> What to produce
Quote the listing in full, exactly as given, minus any pictures.

> Recorded information

-----

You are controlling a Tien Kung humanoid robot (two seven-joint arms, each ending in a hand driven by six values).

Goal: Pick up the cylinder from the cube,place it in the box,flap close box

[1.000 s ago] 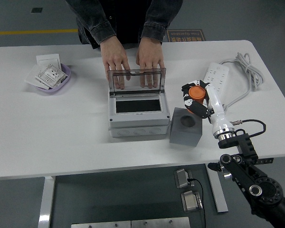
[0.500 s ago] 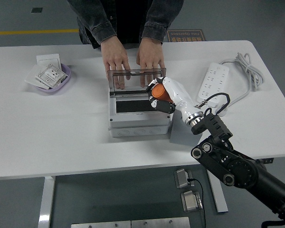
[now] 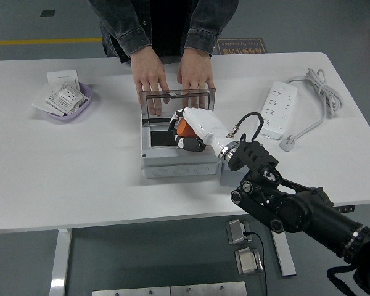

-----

> Your response
You are controlling a Tien Kung humanoid robot (two seven-joint arms, each ending in a hand driven by six values).

Goal: Pick up the cylinder from the cube,place it in the box,flap close box

[1.000 s ago] 
[0.500 s ago] 
[now] 

This exercise requires nothing more.